◆ Task directions ◆
Starting with the first line of the data that follows, transcribe every line verbatim until the line containing "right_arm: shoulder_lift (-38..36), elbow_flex" has been transcribed.
....
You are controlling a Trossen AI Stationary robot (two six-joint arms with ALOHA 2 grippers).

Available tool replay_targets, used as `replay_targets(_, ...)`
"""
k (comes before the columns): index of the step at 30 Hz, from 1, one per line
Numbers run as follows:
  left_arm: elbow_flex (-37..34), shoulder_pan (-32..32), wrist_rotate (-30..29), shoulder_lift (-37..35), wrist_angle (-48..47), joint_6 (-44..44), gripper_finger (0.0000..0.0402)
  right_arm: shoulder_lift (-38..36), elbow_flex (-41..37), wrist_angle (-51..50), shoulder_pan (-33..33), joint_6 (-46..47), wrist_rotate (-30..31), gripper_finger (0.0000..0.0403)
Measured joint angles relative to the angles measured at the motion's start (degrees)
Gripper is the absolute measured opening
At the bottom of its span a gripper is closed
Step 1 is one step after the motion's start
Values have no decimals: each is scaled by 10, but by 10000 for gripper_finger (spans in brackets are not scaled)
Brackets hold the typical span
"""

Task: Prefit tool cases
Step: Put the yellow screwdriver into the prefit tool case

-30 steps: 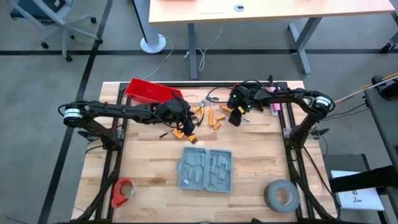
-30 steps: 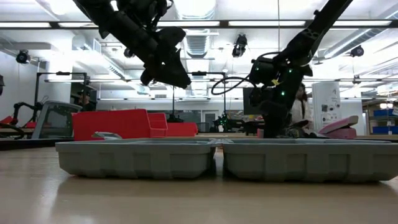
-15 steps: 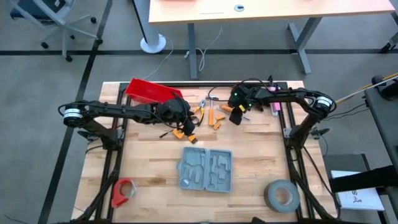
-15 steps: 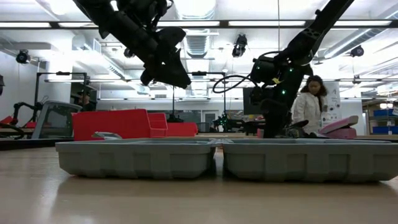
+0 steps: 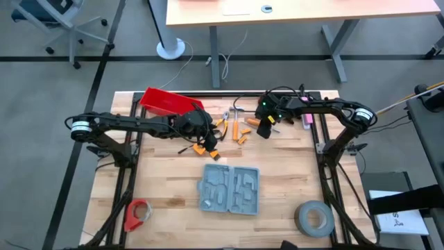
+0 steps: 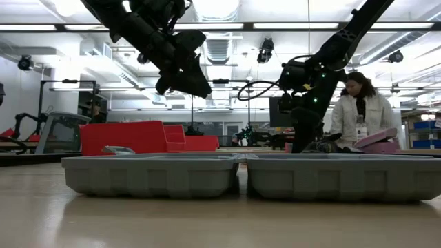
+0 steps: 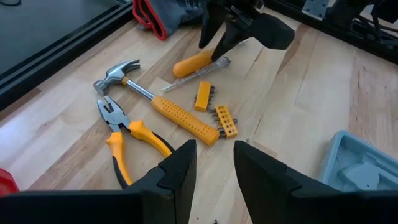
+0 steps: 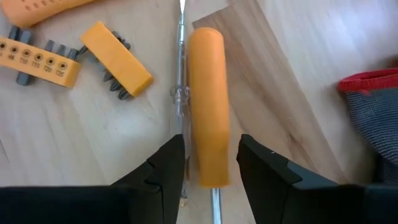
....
◆ Task result ◆
You are controlling a Trossen AI Stationary robot (two six-joint arms with ALOHA 2 grippers).

Available tool replay_targets, used as `replay_targets(_, ...)`
"""
k (comes before the columns): index of the step at 30 Hz, from 1, one per line
Numbers run as follows:
  left_arm: elbow_flex (-37..34), shoulder_pan (-32..32), wrist_rotate (-30..29), shoulder_lift (-37..35), wrist_angle (-48..47), joint_6 (-44..44), gripper_finger (0.0000..0.0402)
  right_arm: shoulder_lift (-38..36), elbow_flex (-41..37), wrist_angle (-51..50), shoulder_pan (-33..33), joint_6 (-46..47), wrist_rotate (-30..31), gripper_finger (0.0000..0.0403)

Nothing remains to be added to the exercise.